Task instructions:
Scan the data and please report how many lines include the word "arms". Leave out everything but the number.

################

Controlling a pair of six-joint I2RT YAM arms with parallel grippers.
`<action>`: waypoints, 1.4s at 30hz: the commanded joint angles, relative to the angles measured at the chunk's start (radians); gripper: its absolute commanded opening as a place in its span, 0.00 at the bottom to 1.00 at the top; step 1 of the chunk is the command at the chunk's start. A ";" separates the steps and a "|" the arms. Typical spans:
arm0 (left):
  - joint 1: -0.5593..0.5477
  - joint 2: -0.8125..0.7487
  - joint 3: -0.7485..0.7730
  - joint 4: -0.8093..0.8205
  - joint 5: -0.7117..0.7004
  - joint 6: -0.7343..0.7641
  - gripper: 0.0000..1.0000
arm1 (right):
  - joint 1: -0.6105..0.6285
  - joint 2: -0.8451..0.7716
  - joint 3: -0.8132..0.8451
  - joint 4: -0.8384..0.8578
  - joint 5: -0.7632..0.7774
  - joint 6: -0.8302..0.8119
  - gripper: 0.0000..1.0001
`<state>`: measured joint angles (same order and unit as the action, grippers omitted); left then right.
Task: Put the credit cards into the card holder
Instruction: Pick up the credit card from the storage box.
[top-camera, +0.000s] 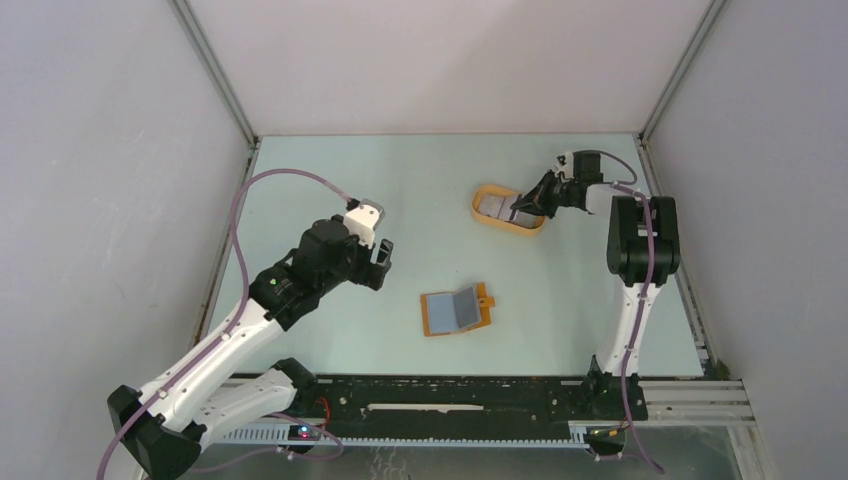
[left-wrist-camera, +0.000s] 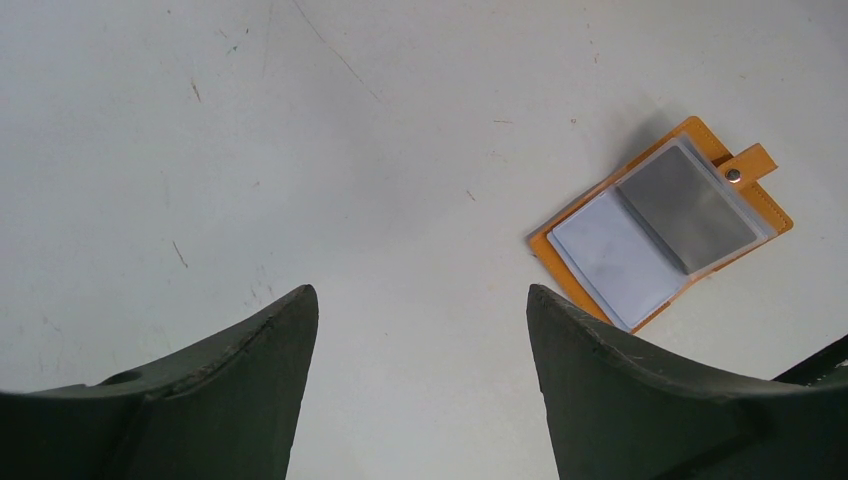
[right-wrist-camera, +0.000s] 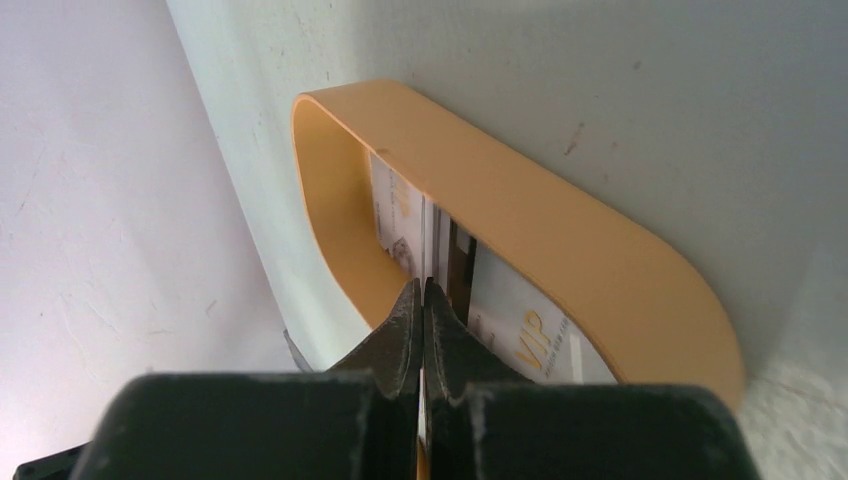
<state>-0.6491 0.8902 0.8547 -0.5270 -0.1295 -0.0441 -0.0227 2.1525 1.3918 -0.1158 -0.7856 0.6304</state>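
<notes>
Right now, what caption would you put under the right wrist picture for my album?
Right jaws shut at the credit cards inside the orange tray.

Bare table (left-wrist-camera: 300, 150) lies below and around the left gripper (left-wrist-camera: 422, 300); the holder (left-wrist-camera: 660, 225) sits ahead to its right. Around the right gripper (right-wrist-camera: 422, 300), the tray (right-wrist-camera: 560, 230) wall hems its tips.

- "VIP" in gold letters, on a pale credit card (right-wrist-camera: 528, 332) lying inside the orange tray (right-wrist-camera: 560, 215).
- Small print beneath it: too fine to read.
- Gold marks on a second card (right-wrist-camera: 396, 205): illegible.
</notes>
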 joint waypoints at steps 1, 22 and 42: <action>0.009 -0.009 -0.002 0.012 -0.014 0.020 0.82 | -0.023 -0.119 -0.013 -0.045 0.019 -0.070 0.00; 0.014 -0.202 -0.146 0.374 0.332 -0.280 0.84 | 0.009 -0.774 -0.248 -0.234 -0.260 -0.687 0.00; -0.300 -0.016 -0.572 1.395 0.488 -0.116 0.85 | 0.231 -1.078 -0.459 -0.422 -0.726 -1.183 0.00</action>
<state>-0.9154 0.7879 0.2916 0.6891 0.3702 -0.2855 0.1635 1.0538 0.9245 -0.5423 -1.4384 -0.4950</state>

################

Output:
2